Finnish-German 4th meeting: baking cinnamon rolls!

Instead of listening to Finnish & German music, we decided to try baking cinnamon rolls today. It was really funny to show the girls how we bake them in Finland, and we also found a lot of similarities in the baking style in Finland & in Germany. One difference we found were the use of scales. In Finland the measures are usually in decilitres, whereas in Germany (and many other coutries) they are more often in grams. Additionally, I learned how you can test whether the egg is spoilt or not (you put it into water and if it floats, it’s no longer usable. The gas that forms inside the egg when it spoils makes it float). Really cool!
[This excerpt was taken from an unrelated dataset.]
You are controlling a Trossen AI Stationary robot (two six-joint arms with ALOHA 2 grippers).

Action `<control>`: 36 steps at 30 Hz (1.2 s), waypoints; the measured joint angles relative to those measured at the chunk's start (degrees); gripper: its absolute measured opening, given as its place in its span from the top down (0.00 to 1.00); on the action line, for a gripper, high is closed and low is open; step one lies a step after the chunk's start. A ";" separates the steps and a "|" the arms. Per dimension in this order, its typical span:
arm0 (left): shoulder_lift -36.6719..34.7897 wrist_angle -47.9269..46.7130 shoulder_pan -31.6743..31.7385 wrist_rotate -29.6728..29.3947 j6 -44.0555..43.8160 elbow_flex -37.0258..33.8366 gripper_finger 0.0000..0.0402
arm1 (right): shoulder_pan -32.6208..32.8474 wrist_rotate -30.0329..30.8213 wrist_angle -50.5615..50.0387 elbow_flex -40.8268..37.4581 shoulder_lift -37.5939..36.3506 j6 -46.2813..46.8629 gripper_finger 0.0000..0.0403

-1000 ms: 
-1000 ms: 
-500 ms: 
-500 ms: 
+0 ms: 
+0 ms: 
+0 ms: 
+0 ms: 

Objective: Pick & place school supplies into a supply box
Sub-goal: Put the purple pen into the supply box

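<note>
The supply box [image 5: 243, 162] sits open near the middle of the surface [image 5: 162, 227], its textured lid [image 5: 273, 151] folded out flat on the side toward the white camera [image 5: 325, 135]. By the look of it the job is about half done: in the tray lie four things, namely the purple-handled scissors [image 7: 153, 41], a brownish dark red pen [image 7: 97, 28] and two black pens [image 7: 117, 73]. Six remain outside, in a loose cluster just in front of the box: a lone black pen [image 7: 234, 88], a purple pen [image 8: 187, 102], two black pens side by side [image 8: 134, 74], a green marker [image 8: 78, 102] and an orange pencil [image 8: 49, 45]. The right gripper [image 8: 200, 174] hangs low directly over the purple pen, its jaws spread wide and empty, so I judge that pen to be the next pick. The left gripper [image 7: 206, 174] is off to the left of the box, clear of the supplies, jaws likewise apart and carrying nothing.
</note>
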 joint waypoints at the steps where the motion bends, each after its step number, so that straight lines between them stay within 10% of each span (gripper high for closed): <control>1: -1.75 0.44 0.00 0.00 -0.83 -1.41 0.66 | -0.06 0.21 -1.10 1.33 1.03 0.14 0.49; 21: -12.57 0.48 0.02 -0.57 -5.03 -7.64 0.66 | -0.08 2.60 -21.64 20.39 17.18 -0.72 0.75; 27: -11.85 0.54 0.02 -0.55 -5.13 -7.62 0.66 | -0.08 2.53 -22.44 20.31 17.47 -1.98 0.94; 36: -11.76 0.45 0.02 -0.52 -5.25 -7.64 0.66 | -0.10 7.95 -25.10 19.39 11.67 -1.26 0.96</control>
When the dough was rising, we decided to write down all the ingredients in Finnish and in German. I knew most of the words but didn’t remember them because I don’t get to use them a lot, so it was good practice. The ingredients that we used were: Milch (milk), Eier (eggs), Zucker (sugar), Kardamon (cardamom), Hefe (yeast), Mehl (flour), Butter (butter) and Zimt (cinnamon)+ Teig (dough) and Füllung (filling). We also discussed some rather funny German idioms and the girls explained their background and meanings to me. For example, “Es ist nicht mein Bier” (It’s not my business) probably comes from the times when many families used to own breweries and make their own beers there. Another funny expression was “Es ist mir Wurst” and it means basically “I don’t care” (for example, in a sentence: “Which one do you want? – I don’t care). We tried to think where the idiom comes from but couldn’t think of anything. I find it still very funny 😀 One baking-related word that the girls told me was “Schneebesen” (=whisk) which literally means “snow broom”. The name comes from the snow-looking egg-white (the clear fluid in an egg) that is often stirred with the whisk. I find these explanations really helpful when it comes to remembering certain words.

While eating the buns (they were really good!) we talked about the big German chain stores, like Lidl and Aldi. I learned that Aldi is owned by two brothers who have had some disagreements and that’s why the Aldi shops have been quite different and there are Aldi Süd (Süd=south) and Aldi Nord (Nord=north) stores. It was also surprising that there are Aldis and Lidls in so many countries – there’s even one Lidl in Australia!